The 792 bp LOC101106374 gene is located on chromosome 20. In the KEGG pathway analysis, this gene was associated with various functions, including in the production of CAMs (ID:oas04514), antigen processing and presentation (ID:oas04612), type I diabetes mellitus (ID: oas04940), autoimmune thyroid disease (ID:oas05320), viral myocarditis (ID:oas05416), graft-versus-host disease (ID:oas05332), allograft rejection (ID:oas05330), phagosome (ID:oas04145), herpes simplex infection (ID:oas05168), HTLV-I infection (ID:oas05166) and endocytosis (ID:oas04144).
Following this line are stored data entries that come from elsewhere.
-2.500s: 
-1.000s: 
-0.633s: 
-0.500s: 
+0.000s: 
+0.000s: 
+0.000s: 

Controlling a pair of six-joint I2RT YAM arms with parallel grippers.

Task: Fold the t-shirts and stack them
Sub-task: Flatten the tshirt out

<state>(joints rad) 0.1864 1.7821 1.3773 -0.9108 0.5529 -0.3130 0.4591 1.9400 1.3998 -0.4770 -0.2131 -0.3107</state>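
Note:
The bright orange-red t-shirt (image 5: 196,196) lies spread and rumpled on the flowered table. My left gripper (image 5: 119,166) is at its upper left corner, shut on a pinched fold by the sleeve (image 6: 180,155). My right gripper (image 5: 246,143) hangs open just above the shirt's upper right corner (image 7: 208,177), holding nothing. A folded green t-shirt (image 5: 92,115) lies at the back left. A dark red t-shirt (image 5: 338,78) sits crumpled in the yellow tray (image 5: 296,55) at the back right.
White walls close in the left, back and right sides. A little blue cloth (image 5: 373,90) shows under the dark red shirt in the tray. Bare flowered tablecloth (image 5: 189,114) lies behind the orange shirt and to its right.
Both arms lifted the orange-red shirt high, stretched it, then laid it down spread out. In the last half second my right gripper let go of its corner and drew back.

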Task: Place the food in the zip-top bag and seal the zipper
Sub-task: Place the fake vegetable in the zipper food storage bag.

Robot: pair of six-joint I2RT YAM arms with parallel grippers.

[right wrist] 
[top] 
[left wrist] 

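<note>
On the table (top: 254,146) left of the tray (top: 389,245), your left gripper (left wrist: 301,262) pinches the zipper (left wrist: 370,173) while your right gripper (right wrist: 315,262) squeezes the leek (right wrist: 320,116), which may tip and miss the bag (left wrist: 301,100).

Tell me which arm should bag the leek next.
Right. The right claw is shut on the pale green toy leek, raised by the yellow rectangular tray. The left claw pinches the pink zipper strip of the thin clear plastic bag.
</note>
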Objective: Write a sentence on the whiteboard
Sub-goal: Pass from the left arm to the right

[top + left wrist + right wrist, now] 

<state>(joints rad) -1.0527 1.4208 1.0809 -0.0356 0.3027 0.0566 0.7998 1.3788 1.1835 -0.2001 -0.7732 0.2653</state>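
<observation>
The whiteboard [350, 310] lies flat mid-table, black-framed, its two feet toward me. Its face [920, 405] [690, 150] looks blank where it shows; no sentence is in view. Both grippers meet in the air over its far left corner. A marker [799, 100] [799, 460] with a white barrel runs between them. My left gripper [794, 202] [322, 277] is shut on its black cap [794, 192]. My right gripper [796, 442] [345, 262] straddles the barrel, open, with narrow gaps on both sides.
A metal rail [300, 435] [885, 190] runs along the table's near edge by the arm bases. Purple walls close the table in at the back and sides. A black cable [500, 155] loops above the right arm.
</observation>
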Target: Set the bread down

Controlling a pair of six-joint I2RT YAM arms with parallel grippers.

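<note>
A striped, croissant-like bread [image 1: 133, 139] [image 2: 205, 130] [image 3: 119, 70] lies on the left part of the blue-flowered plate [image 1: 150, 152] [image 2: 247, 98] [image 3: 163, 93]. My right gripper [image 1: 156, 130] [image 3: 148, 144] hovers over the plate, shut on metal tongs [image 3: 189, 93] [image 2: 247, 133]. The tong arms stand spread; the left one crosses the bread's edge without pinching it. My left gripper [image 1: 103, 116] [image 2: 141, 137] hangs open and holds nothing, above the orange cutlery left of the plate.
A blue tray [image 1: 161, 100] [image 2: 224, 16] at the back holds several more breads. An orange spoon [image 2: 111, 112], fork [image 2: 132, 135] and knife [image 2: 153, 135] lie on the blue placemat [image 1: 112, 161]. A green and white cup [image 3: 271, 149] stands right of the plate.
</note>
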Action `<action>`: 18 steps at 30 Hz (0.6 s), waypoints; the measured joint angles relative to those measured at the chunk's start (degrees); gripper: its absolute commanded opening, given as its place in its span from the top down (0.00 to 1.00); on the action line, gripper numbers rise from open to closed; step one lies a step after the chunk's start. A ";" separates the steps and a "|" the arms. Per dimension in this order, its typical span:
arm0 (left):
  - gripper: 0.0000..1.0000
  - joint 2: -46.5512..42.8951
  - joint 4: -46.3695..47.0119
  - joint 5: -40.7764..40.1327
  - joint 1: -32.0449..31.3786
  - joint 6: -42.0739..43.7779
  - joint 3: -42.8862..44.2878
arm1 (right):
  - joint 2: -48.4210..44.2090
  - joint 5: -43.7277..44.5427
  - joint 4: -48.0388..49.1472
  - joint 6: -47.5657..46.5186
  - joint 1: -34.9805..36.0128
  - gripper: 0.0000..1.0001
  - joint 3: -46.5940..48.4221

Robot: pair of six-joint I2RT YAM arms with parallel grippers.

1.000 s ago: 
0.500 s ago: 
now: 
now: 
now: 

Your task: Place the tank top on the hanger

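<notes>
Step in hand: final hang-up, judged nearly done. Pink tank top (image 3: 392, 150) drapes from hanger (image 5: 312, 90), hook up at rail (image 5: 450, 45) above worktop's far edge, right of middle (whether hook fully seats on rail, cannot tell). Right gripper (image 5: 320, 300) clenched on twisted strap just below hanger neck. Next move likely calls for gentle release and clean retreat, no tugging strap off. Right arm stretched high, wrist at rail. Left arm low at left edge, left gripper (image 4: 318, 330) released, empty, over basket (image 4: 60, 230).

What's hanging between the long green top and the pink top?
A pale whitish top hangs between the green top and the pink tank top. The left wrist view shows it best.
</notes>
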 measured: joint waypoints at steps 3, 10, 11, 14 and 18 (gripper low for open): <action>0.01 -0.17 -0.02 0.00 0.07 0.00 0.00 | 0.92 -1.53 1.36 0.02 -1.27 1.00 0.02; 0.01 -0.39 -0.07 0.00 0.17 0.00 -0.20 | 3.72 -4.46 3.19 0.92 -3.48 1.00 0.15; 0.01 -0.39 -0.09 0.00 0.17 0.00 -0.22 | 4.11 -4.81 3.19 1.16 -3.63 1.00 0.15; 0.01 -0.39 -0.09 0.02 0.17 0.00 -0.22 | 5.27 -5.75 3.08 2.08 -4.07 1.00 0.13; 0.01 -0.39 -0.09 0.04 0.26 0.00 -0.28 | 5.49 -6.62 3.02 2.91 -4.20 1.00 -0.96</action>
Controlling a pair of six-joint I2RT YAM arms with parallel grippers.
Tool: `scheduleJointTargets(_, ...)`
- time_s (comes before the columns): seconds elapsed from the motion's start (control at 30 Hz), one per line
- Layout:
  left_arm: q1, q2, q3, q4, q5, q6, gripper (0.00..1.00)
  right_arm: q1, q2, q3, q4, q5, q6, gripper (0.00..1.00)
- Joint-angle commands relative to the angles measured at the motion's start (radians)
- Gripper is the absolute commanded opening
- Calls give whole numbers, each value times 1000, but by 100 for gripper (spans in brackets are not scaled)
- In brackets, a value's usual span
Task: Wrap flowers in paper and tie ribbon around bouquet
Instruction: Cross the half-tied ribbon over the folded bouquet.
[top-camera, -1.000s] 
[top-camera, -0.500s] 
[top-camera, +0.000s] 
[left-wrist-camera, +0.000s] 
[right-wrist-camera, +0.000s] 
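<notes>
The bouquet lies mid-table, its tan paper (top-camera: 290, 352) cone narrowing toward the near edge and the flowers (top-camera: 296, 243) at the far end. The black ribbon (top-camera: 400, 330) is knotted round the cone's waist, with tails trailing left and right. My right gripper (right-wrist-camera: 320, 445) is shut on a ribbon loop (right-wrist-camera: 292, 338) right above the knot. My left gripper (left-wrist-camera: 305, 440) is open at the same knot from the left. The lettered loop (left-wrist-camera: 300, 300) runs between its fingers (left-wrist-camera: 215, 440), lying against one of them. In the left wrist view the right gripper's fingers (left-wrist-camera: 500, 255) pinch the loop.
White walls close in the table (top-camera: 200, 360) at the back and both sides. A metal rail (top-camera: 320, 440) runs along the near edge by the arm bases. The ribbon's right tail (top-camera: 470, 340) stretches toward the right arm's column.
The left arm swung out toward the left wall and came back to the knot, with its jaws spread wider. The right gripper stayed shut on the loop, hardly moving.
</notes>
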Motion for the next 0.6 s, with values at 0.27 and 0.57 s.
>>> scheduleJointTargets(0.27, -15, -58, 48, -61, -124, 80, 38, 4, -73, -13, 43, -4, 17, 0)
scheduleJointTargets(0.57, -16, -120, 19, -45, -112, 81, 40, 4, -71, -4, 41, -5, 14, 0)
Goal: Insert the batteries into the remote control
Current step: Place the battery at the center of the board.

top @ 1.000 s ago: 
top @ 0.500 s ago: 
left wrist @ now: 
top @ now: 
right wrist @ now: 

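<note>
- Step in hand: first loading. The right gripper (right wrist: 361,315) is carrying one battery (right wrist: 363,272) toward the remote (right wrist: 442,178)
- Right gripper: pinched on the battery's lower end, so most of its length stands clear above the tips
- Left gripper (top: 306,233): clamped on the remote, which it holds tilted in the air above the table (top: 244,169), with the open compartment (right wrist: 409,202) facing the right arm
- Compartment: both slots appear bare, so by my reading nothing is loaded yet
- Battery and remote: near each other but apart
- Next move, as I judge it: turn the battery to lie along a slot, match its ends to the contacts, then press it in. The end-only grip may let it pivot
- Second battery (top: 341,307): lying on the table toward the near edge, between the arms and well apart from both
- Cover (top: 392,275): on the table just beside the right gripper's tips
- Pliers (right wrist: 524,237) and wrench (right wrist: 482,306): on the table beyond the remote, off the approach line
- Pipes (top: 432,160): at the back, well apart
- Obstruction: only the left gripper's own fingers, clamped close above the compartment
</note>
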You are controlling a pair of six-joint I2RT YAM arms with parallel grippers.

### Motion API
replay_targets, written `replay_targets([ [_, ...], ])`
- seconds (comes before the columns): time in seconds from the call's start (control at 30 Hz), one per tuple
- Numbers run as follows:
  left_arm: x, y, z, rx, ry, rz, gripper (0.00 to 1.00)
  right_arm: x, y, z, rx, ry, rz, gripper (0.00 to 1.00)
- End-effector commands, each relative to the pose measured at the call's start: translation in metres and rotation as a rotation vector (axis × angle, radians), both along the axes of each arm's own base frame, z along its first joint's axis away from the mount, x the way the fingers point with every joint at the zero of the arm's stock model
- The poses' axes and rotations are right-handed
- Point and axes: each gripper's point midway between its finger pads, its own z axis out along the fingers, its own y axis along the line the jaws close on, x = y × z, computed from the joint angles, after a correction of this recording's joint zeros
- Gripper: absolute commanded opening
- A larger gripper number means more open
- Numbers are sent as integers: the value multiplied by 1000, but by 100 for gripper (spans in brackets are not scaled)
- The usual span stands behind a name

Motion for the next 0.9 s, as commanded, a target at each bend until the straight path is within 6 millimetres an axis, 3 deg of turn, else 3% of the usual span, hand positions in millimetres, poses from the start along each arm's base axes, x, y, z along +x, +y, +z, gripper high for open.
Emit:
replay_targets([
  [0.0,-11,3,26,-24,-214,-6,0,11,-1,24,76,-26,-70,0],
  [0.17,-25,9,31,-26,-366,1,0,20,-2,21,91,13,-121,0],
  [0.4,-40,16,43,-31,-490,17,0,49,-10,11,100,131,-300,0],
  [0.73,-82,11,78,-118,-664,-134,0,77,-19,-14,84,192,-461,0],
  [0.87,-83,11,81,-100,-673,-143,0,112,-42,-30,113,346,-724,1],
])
A GO functional analysis indicated that
LOC101106374 is associated with the immune system process (GO:0002376), immune response (GO:0006955), binding (GO:0005488), molecular function (GO:0003674), biological_process (GO:0008150), response to stimulus (GO:0050896) and protein binding (GO:0005515). There were no reports in the literature for LOC101106374 function, but the gene was found to be related to improving immunity.
Collectively, these findings indicate that
DQA,
DQB and LOC101106374 are related to immunity or disease processes. Because all three genes were significantly upregulated in the pregnant sheep in this study, it can be concluded that these genes are involved in maintaining a high disease resistance state during gestation in sheep. Moreover, based on these and previous findings,
DQA,
DQB and LOC101106374 genes can be considered potential biomarkers for monitoring disease progression, brucellosis, toxoplasmosis, globidiosis and abortion risk during pregnancy in sheep.